[What you have to do]: Check every line below for the word "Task" and copy each one that has it.

Dataset excerpts:
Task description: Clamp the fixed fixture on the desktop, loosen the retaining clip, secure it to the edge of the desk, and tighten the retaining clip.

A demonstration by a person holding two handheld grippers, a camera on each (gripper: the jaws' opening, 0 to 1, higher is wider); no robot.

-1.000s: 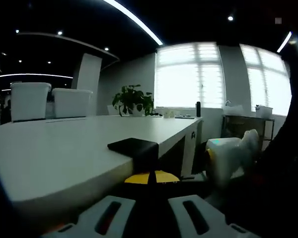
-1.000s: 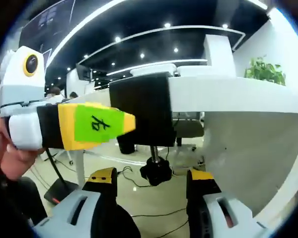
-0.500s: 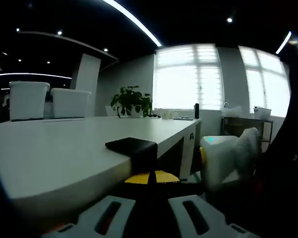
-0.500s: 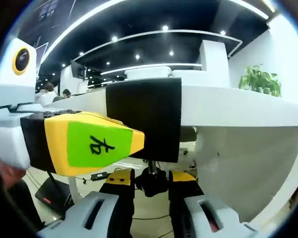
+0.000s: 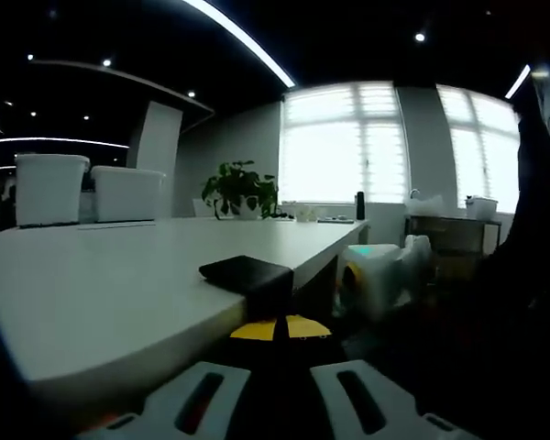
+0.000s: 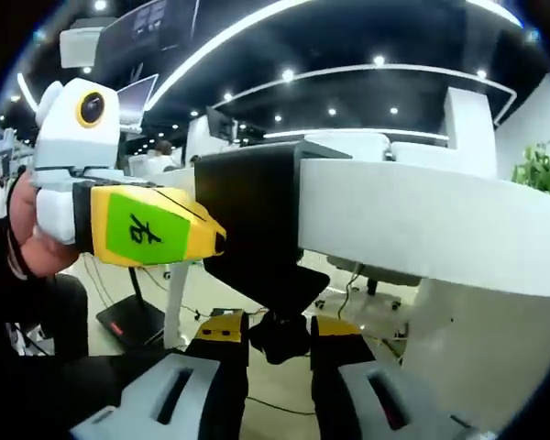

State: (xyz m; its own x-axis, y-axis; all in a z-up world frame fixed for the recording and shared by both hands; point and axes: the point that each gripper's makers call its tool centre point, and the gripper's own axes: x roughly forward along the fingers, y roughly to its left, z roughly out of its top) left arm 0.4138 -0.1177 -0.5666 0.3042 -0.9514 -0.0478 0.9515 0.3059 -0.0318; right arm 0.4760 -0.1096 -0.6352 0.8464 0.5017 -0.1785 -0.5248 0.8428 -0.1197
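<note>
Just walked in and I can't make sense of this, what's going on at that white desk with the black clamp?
A person is fitting a black clamp fixture onto the edge of a white desk. The left gripper, yellow-tipped with a green label, holds the clamp's side. The right gripper is closed on the black screw knob beneath the desk, apparently to turn it. In the left gripper view, the clamp's top plate lies on the desktop.

I am holding my right hand-held gripper [image 6: 279, 341] with its yellow-tipped jaws drawn close together, pinching a black knob between them. My left hand-held gripper [image 6: 215, 240] is reaching in from the left of the right one, its yellow nose level, with my left hand [image 6: 32, 229] wrapped behind it. In the left gripper view, its jaws are meeting.
</note>
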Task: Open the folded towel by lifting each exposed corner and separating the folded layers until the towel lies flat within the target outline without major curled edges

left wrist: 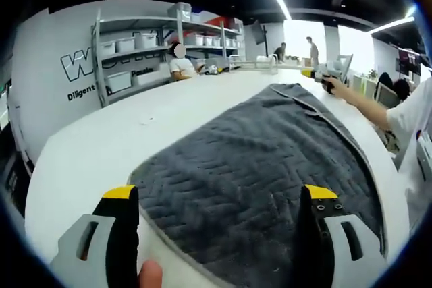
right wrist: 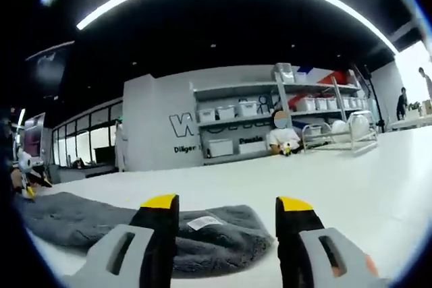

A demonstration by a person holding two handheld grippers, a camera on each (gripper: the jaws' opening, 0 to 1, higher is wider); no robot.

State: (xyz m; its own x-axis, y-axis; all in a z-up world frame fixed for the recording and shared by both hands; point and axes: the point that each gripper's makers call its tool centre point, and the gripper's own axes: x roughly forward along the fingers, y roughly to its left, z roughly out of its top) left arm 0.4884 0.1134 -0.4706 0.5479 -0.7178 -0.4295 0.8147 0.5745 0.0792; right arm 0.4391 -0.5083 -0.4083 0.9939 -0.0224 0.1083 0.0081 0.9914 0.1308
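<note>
In the left gripper view, our left gripper (left wrist: 219,197) stands wide open and holds nothing, its yellow-tipped jaws straddling the near edge of the grey towel (left wrist: 270,160) spread across the white table (left wrist: 101,146); the right gripper (left wrist: 327,82) hovers at the towel's far corner. In the right gripper view, that gripper (right wrist: 228,206) gapes wide and empty over a towel end bearing a white tag (right wrist: 203,222), shelves (right wrist: 270,119) behind.

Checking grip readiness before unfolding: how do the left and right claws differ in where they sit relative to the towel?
The left claw sits over the broad grey towel, its jaws apart with ribbed cloth between them. The right claw sits low at the towel's end, where a white label shows. Both are open, with yellow tips, holding nothing.
</note>
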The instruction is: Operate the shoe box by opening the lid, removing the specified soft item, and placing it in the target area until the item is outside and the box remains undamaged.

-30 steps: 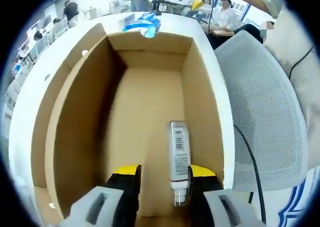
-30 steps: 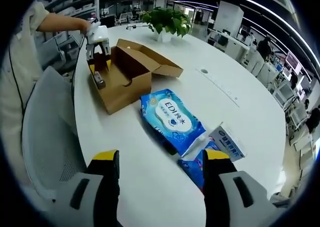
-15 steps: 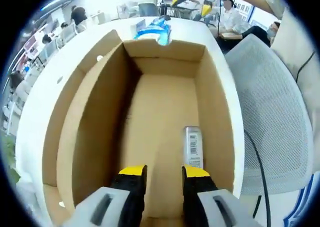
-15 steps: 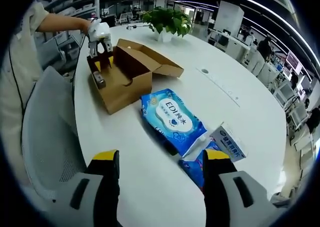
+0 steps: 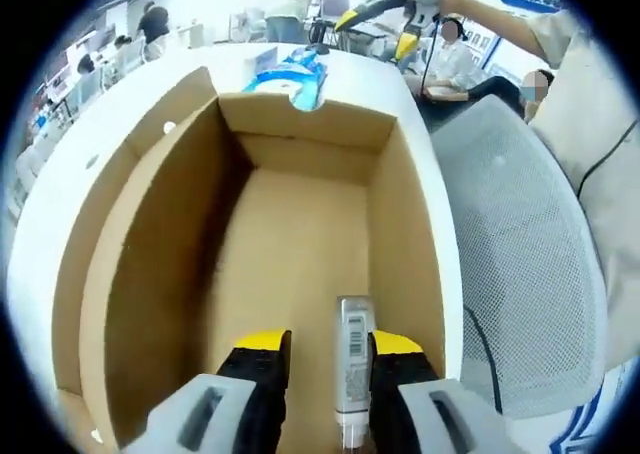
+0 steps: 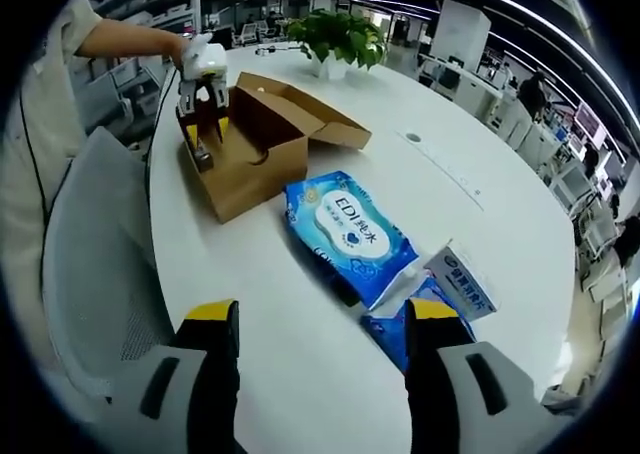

[Expected answer]:
Task description: Clamp the fixed fixture on the desktop, loosen the retaining clip, secure it to the edge of the desk, and tighten the retaining clip.
Task: Open the folded towel by lifting each exposed corner and separating the folded layers until the towel lies flat within the target outline without major curled edges

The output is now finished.